What is needed is an exact copy of every line in the listing.
+---+
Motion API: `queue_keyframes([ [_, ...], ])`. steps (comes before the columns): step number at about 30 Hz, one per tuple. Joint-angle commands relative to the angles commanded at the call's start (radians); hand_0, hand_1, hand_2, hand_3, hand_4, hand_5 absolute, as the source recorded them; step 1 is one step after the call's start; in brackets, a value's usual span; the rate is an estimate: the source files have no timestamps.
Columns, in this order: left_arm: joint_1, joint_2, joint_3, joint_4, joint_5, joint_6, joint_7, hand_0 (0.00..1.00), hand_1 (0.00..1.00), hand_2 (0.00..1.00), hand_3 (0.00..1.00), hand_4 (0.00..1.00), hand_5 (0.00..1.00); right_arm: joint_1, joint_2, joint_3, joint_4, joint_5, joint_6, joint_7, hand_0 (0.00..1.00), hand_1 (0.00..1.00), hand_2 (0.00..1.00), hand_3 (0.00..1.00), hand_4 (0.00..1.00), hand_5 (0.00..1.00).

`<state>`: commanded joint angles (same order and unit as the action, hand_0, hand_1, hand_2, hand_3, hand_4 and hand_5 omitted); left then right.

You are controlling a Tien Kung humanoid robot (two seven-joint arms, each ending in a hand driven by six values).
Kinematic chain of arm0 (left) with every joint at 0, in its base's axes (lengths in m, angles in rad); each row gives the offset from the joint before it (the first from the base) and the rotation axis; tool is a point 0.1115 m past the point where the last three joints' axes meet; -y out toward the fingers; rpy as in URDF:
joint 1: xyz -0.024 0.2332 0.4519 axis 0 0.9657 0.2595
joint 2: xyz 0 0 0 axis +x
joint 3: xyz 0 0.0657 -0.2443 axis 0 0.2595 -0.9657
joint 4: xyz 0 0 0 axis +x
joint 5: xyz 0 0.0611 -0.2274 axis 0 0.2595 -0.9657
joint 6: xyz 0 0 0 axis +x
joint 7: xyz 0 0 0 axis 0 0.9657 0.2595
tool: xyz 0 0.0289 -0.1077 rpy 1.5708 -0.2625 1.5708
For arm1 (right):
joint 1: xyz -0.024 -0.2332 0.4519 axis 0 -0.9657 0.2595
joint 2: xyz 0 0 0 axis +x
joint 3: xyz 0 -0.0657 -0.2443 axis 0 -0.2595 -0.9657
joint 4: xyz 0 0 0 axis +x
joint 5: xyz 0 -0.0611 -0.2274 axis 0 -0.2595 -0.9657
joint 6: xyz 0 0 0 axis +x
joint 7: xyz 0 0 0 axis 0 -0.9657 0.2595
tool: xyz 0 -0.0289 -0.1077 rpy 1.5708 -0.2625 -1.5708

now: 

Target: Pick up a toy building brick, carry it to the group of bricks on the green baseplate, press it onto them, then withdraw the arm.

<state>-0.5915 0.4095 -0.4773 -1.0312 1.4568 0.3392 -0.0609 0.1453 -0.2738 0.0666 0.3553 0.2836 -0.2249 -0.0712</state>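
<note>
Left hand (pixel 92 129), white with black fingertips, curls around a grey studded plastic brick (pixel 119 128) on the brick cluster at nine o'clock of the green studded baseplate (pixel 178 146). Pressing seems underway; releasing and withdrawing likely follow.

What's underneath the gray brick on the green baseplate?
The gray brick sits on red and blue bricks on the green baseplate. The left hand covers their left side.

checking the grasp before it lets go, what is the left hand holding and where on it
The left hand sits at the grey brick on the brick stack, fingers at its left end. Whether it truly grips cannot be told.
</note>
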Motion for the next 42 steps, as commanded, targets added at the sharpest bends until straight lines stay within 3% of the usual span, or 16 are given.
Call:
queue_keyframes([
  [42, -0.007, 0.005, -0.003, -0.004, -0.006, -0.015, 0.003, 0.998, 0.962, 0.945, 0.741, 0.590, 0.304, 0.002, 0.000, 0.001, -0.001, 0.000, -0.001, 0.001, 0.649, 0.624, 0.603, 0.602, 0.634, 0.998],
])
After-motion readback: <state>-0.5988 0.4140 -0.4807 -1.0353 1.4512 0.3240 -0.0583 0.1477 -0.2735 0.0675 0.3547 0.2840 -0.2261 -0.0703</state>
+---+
▶ [Solution]:
Motion API: `queue_keyframes([ [_, ...], ])`. steps (comes before the columns): step number at about 30 Hz, one per tuple. Joint-angle commands relative to the angles commanded at the call's start (radians); hand_0, hand_1, hand_2, hand_3, hand_4, hand_5 absolute, as the source recorded them; step 1 is one step after the call's start; in brackets, a value's usual span; the rate is an estimate: the source files have no timestamps.
Columns, in this order: left_arm: joint_1, joint_2, joint_3, joint_4, joint_5, joint_6, joint_7, hand_0 (0.00..1.00), hand_1 (0.00..1.00), hand_2 (0.00..1.00), hand_3 (0.00..1.00), hand_4 (0.00..1.00), hand_5 (0.00..1.00); right_arm: joint_1, joint_2, joint_3, joint_4, joint_5, joint_6, joint_7, hand_0 (0.00..1.00), hand_1 (0.00..1.00), hand_2 (0.00..1.00), hand_3 (0.00..1.00), hand_4 (0.00..1.00), hand_5 (0.00..1.00).

`<state>`: commanded joint angles (same order and unit as the action, hand_0, hand_1, hand_2, hand_3, hand_4 and hand_5 omitted); left then right.

You are controlling a Tien Kung humanoid robot (two seven-joint arms, each ending in a hand driven by six values).
Kinematic chain of arm0 (left) with every joint at 0, in its base's axes (lengths in m, angles in rad); each row gives the offset from the joint before it (the first from the base) and the rotation axis; tool is a point 0.1115 m past the point where the last three joints' axes meet; -y out toward the fingers; rpy as in URDF:
joint 1: xyz -0.024 0.2332 0.4519 axis 0 0.9657 0.2595
joint 2: xyz 0 0 0 axis +x
joint 3: xyz 0 0.0657 -0.2443 axis 0 0.2595 -0.9657
joint 4: xyz 0 0 0 axis +x
joint 5: xyz 0 0.0611 -0.2274 axis 0 0.2595 -0.9657
joint 6: xyz 0 0 0 axis +x
joint 7: xyz 0 0 0 axis 0 0.9657 0.2595
tool: xyz 0 0.0289 -0.1077 rpy 1.5708 -0.2625 1.5708
For arm1 (right):
joint 1: xyz -0.024 -0.2332 0.4519 axis 0 -0.9657 0.2595
joint 2: xyz 0 0 0 axis +x
joint 3: xyz 0 -0.0657 -0.2443 axis 0 -0.2595 -0.9657
joint 4: xyz 0 0 0 axis +x
joint 5: xyz 0 -0.0611 -0.2274 axis 0 -0.2595 -0.9657
joint 6: xyz 0 0 0 axis +x
joint 7: xyz 0 0 0 axis 0 -0.9657 0.2595
tool: xyz 0 -0.0289 -0.1077 rpy 1.5708 -0.2625 -1.5708

now: 

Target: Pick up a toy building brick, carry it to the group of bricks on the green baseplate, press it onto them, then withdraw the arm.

<state>-0.5915 0.4095 -0.4773 -1.0312 1.4568 0.3392 -0.0609 0.1453 -0.2738 0.0666 0.3553 0.2836 -0.2249 -0.0712</state>
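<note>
Left hand (pixel 92 129), white with black fingertips, curls around a grey studded plastic brick (pixel 119 128) on the brick cluster at nine o'clock of the green studded baseplate (pixel 178 146). Pressing seems underway; releasing and withdrawing likely follow.

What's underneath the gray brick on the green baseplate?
The gray brick sits on red and blue bricks on the green baseplate. The left hand covers their left side.

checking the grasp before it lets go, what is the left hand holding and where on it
The left hand sits at the grey brick on the brick stack, fingers at its left end. Whether it truly grips cannot be told.
</note>
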Motion for the next 42 steps, as commanded, targets added at the sharpest bends until straight lines stay within 3% of the usual span, or 16 are given.
Call:
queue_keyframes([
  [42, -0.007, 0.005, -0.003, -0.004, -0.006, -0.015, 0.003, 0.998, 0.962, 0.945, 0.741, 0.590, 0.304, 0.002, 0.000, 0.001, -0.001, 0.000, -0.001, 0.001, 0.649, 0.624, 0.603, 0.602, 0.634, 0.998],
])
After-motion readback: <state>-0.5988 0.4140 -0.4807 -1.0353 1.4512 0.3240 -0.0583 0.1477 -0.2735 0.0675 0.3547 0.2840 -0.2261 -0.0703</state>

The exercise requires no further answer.